TASK :: Could you report every line from the entries that includes the word "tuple"?
RECORDS FOR THE TASK START
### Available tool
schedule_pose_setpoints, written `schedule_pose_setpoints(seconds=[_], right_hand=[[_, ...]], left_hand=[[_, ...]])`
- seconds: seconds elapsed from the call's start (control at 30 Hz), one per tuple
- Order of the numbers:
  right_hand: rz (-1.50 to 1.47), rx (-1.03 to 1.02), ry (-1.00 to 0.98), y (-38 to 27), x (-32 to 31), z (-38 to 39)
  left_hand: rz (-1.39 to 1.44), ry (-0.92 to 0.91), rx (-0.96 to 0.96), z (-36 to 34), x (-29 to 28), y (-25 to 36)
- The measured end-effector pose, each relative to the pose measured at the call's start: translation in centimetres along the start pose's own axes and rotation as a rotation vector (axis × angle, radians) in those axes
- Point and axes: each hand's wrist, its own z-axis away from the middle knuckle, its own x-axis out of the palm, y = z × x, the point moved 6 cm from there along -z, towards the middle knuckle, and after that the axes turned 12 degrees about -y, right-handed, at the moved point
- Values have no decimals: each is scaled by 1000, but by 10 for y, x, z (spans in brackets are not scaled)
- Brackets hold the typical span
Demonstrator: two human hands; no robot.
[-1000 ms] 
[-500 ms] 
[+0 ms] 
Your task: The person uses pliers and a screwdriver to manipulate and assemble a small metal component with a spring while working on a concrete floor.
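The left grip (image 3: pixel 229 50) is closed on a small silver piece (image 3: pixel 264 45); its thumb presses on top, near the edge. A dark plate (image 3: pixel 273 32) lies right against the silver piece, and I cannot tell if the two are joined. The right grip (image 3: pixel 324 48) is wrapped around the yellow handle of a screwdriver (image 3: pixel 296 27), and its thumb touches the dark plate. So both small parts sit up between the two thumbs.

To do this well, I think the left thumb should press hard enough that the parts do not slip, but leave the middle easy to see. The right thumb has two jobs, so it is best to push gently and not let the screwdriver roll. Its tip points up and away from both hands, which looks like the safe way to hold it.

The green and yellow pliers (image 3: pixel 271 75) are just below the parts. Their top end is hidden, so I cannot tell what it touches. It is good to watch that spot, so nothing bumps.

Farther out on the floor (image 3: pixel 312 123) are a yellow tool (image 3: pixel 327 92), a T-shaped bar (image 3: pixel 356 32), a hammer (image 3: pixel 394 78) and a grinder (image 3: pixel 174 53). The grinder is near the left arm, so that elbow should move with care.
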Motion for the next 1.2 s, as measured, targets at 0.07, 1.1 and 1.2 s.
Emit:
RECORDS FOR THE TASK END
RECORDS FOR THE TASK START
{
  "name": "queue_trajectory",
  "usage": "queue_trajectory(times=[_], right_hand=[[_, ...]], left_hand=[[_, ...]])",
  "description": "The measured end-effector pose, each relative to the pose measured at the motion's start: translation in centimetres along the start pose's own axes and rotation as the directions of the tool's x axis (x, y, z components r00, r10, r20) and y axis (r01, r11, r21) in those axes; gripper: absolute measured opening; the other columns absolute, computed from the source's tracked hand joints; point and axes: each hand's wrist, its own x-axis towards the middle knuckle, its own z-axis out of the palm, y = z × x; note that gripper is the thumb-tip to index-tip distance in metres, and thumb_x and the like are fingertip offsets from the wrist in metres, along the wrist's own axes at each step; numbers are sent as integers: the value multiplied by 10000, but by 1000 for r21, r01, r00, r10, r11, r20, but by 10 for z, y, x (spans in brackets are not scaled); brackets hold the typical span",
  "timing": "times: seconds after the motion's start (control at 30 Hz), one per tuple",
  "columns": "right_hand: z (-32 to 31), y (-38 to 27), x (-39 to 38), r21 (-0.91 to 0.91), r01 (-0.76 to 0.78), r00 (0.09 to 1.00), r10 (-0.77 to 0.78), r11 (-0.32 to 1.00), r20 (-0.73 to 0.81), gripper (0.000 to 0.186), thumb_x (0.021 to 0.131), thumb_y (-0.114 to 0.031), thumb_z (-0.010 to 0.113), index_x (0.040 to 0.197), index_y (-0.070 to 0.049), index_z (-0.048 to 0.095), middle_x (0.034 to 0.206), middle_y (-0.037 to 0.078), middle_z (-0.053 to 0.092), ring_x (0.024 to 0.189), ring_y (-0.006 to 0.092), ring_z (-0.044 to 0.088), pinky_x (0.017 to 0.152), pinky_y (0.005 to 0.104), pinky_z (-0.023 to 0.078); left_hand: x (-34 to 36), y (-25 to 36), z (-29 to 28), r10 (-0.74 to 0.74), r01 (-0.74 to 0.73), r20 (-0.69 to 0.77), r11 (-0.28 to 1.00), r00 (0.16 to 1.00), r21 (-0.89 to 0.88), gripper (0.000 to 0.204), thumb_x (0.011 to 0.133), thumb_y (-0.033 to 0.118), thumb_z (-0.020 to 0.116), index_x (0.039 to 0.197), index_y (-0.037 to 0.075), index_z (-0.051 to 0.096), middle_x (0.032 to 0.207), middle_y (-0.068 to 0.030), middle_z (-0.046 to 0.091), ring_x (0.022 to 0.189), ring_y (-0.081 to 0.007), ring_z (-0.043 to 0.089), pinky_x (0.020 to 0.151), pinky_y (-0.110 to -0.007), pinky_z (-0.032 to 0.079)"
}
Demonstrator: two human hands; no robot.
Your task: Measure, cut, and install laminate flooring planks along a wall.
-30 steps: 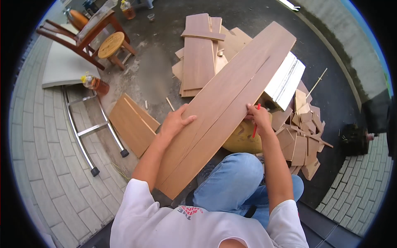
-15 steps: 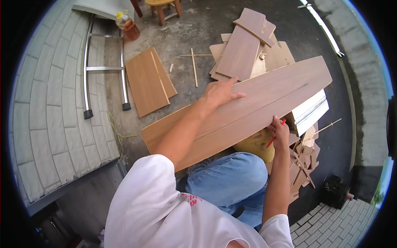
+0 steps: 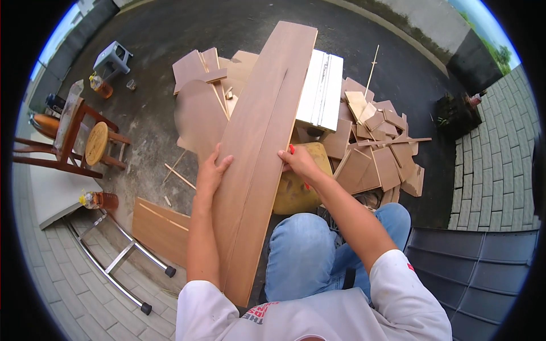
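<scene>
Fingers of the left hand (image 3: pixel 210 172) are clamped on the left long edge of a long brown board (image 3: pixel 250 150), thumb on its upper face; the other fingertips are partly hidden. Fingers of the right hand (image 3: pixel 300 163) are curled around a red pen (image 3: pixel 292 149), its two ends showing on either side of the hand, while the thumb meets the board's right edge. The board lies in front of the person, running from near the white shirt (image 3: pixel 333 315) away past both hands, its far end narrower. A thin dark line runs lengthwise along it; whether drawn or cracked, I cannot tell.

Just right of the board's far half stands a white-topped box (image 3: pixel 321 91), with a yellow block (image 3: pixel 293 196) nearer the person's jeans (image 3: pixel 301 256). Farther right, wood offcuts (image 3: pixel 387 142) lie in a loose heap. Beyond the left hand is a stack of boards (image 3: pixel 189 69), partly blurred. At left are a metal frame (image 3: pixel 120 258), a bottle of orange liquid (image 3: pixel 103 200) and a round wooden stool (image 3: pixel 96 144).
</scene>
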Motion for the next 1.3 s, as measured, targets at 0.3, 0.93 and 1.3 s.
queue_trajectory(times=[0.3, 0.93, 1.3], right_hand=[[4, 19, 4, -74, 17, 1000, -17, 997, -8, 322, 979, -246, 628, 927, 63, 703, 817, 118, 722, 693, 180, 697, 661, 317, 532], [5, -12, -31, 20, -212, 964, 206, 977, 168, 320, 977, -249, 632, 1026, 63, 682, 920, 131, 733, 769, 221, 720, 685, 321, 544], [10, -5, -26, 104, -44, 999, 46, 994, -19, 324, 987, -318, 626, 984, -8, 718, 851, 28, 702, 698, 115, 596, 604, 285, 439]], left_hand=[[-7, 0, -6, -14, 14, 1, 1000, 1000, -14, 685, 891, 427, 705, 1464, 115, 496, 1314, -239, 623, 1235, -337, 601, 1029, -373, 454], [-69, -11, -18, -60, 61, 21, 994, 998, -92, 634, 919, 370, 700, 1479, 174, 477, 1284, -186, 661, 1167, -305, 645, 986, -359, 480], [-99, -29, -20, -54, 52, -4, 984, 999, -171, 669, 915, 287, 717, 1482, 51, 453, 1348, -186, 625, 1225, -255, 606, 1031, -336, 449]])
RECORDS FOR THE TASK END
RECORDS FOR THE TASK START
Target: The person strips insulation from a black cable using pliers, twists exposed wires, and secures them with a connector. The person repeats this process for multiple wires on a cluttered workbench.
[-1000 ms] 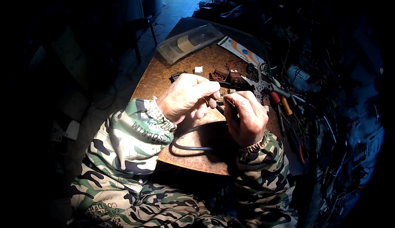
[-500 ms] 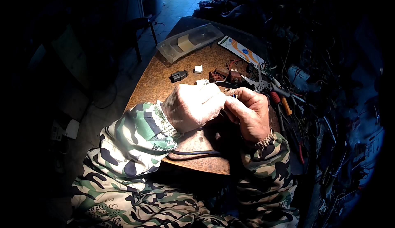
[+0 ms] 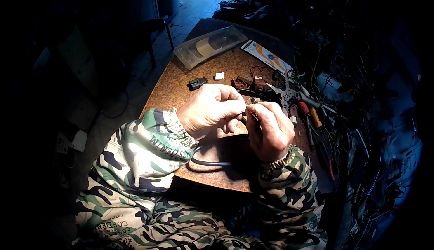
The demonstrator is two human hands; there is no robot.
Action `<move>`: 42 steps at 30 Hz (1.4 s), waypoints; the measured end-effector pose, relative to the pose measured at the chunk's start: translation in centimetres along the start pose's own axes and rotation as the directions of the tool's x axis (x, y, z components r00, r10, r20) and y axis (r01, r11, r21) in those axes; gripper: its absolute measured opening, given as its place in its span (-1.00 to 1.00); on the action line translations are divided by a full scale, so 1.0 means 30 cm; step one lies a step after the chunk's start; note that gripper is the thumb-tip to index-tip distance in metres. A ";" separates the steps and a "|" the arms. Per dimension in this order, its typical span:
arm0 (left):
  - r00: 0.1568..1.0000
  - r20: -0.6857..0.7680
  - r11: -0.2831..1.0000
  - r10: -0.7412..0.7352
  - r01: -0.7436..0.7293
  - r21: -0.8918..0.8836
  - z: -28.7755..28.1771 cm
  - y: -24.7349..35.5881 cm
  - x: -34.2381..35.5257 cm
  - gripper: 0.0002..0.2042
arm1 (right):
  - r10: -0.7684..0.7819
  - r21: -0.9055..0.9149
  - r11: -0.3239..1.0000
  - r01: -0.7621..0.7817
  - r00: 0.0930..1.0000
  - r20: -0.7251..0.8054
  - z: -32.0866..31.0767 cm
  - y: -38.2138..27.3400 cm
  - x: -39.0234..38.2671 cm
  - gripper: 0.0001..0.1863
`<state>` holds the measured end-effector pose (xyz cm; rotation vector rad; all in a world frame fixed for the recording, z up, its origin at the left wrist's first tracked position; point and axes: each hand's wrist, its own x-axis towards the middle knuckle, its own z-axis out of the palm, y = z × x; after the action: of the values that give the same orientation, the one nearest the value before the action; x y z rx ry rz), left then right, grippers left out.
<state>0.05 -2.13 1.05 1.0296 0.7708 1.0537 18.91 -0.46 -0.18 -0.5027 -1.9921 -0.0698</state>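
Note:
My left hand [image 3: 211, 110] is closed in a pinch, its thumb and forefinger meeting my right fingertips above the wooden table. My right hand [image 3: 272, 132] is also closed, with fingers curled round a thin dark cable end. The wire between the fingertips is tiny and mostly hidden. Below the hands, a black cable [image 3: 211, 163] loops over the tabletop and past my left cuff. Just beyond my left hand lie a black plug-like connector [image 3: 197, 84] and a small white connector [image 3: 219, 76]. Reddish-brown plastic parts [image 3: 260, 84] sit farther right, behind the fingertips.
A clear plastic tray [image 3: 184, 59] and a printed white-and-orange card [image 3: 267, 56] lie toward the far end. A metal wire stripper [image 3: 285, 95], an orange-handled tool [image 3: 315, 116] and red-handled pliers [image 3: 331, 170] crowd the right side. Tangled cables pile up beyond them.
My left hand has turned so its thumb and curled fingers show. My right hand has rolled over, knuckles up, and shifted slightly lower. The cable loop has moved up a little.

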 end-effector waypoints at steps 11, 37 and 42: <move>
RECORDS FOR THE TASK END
SOLUTION FOR THIS EXERCISE ::
- seconds: seconds elapsed from the call's start (control at 30 Hz), one per tuple
  "timing": "times: seconds after the motion's start (control at 30 Hz), one per tuple",

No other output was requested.